Thursday, July 21, 2022

Rocks for Breakfast? (a Steve Orr scripture reflection)

 

I wasn’t supposed to read it, but I’m glad I did. 


I was eleven years old and exploring under the eaves in our attic when I found the book. It was A Stone for Danny Fisher by Harold Robbins. To say it was inappropriate for an 11-year old would be an understatement. This was definitely an adult book. 


The story: A Jewish boy in the Great Depression of the 1930s learns he can use fighting (his one “skill”) to bring in some money for his family. While pursuing elevation and increasing rewards in the boxing ring, he falls in love with a beautiful Catholic girl. But, his boxing prowess also brings him to the attention of organized crime. I'll let your imagination take over for the rest of it. Suffice to say, Danny Fisher had many troubles in his life. Robbins’ ending could well make you cry.


What I will say about the novel is this: I've read it three times. And each time I've found depths I somehow missed on the earlier readings. I'm planning to read it again, soon.

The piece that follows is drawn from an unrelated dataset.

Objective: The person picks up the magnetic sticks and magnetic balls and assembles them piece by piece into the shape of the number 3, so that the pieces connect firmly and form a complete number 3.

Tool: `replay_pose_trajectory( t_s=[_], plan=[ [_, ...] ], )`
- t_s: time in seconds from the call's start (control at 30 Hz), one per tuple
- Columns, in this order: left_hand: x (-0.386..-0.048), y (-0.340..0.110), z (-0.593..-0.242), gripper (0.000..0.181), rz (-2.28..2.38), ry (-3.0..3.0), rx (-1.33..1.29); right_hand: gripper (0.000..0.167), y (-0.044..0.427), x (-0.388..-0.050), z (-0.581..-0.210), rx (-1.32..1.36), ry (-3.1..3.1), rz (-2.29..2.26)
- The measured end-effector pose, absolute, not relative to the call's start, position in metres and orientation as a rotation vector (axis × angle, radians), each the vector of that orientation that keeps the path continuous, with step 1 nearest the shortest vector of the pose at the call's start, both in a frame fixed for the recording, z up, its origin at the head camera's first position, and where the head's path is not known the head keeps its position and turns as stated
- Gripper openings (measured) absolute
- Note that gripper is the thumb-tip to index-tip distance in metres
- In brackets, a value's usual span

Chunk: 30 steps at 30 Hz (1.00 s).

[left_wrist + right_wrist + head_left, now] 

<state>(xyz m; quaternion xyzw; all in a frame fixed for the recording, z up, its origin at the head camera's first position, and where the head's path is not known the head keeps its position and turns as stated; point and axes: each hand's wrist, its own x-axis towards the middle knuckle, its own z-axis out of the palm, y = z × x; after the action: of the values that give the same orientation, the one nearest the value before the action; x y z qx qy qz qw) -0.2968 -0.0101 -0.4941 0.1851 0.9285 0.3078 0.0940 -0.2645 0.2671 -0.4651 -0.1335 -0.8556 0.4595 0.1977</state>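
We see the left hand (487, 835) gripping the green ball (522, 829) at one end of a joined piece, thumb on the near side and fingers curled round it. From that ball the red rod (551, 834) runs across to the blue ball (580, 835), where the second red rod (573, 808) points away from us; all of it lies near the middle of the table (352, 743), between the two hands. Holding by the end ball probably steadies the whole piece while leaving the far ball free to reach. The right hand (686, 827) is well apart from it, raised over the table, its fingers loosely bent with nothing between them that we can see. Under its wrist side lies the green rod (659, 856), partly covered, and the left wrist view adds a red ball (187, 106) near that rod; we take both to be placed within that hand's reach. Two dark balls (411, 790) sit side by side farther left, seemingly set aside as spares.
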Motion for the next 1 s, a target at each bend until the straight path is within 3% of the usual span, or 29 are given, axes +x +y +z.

The one mystery that eluded me for years was the meaning of the title. There is nothing in the novel about stones. No one gave one to Danny. Then one day, I read this week’s passage in Luke 11: “What father among you, if his son asks for a loaf of bread, will give him a stone; or if he asks for a fish, will instead of a fish give him a serpent? Or if he asks for an egg, will give him a scorpion?" Suddenly, I got it: Robbins thought someone, likely God, had given Danny a raw deal, a "stone" of a life rather than one filled with good.


Sounds bleak. 


Except, that Luke passage is part of a longer section where Jesus answers his followers' request to teach them to pray. In answering them, Jesus made exactly the opposite argument as Harold Robbins. Jesus tells them that God loves them and will meet their needs. This is the ask-seek-knock section; the Lord's Prayer section. We tend to slice this section into separate parts, but Luke delivers them all together so we can understand the real point.


Our lives are not about what we want or need. Sure, those things are important, even necessary. But at the heart of it, we have a loving Father who desires good for us; a Father who, in his answers to our prayers, far surpasses both the eventual responsiveness of a pestered neighbor and the loving intent of an earthly father.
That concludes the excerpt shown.